* DATA SHOWN *
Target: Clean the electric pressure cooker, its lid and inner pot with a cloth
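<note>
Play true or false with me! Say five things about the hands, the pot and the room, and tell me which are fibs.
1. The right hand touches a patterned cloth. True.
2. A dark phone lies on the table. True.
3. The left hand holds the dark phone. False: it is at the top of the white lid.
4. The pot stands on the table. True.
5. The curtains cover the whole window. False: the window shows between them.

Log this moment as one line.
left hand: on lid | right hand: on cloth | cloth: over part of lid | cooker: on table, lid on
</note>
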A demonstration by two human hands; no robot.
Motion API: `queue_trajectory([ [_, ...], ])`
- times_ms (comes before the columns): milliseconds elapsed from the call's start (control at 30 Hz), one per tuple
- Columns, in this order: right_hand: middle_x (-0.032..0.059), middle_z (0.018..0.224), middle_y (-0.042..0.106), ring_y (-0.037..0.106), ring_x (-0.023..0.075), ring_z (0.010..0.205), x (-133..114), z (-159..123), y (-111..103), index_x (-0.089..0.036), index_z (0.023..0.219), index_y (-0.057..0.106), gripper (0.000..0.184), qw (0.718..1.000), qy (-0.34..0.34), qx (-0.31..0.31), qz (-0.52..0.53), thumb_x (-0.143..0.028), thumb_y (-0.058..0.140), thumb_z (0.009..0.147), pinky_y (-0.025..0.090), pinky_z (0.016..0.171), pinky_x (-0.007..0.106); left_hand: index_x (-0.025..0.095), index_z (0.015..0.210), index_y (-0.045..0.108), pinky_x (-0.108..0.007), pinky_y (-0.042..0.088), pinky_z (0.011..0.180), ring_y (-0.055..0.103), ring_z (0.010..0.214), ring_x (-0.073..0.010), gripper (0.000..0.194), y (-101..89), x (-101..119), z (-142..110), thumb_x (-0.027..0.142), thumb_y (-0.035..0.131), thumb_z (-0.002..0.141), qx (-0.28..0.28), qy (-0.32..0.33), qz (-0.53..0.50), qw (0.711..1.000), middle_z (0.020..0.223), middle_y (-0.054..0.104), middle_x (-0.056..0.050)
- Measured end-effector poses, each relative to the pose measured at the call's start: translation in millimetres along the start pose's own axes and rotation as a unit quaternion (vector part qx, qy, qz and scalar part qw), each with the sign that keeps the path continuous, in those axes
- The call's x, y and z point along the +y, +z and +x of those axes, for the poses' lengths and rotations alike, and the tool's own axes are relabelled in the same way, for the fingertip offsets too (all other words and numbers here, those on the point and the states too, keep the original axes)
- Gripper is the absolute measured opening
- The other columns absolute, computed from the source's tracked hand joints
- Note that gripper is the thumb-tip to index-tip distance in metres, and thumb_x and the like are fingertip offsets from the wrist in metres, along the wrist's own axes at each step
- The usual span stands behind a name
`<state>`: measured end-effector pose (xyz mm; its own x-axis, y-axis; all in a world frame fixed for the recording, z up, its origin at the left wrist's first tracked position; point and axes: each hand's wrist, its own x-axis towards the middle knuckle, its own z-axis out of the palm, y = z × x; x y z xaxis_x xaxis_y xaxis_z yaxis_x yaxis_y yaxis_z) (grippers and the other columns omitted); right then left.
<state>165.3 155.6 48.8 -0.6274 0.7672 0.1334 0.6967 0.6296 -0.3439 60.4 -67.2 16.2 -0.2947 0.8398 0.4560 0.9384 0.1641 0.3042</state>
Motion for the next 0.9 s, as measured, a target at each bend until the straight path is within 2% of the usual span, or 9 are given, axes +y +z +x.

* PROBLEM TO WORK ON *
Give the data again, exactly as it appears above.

* RESPONSE TO THIS TASK *
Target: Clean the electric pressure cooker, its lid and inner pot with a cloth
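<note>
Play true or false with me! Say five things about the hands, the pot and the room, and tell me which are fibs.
1. The right hand touches a patterned cloth. True.
2. A dark phone lies on the table. True.
3. The left hand holds the dark phone. False: it is at the top of the white lid.
4. The pot stands on the table. True.
5. The curtains cover the whole window. False: the window shows between them.

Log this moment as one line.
left hand: on lid | right hand: on cloth | cloth: over part of lid | cooker: on table, lid on
</note>
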A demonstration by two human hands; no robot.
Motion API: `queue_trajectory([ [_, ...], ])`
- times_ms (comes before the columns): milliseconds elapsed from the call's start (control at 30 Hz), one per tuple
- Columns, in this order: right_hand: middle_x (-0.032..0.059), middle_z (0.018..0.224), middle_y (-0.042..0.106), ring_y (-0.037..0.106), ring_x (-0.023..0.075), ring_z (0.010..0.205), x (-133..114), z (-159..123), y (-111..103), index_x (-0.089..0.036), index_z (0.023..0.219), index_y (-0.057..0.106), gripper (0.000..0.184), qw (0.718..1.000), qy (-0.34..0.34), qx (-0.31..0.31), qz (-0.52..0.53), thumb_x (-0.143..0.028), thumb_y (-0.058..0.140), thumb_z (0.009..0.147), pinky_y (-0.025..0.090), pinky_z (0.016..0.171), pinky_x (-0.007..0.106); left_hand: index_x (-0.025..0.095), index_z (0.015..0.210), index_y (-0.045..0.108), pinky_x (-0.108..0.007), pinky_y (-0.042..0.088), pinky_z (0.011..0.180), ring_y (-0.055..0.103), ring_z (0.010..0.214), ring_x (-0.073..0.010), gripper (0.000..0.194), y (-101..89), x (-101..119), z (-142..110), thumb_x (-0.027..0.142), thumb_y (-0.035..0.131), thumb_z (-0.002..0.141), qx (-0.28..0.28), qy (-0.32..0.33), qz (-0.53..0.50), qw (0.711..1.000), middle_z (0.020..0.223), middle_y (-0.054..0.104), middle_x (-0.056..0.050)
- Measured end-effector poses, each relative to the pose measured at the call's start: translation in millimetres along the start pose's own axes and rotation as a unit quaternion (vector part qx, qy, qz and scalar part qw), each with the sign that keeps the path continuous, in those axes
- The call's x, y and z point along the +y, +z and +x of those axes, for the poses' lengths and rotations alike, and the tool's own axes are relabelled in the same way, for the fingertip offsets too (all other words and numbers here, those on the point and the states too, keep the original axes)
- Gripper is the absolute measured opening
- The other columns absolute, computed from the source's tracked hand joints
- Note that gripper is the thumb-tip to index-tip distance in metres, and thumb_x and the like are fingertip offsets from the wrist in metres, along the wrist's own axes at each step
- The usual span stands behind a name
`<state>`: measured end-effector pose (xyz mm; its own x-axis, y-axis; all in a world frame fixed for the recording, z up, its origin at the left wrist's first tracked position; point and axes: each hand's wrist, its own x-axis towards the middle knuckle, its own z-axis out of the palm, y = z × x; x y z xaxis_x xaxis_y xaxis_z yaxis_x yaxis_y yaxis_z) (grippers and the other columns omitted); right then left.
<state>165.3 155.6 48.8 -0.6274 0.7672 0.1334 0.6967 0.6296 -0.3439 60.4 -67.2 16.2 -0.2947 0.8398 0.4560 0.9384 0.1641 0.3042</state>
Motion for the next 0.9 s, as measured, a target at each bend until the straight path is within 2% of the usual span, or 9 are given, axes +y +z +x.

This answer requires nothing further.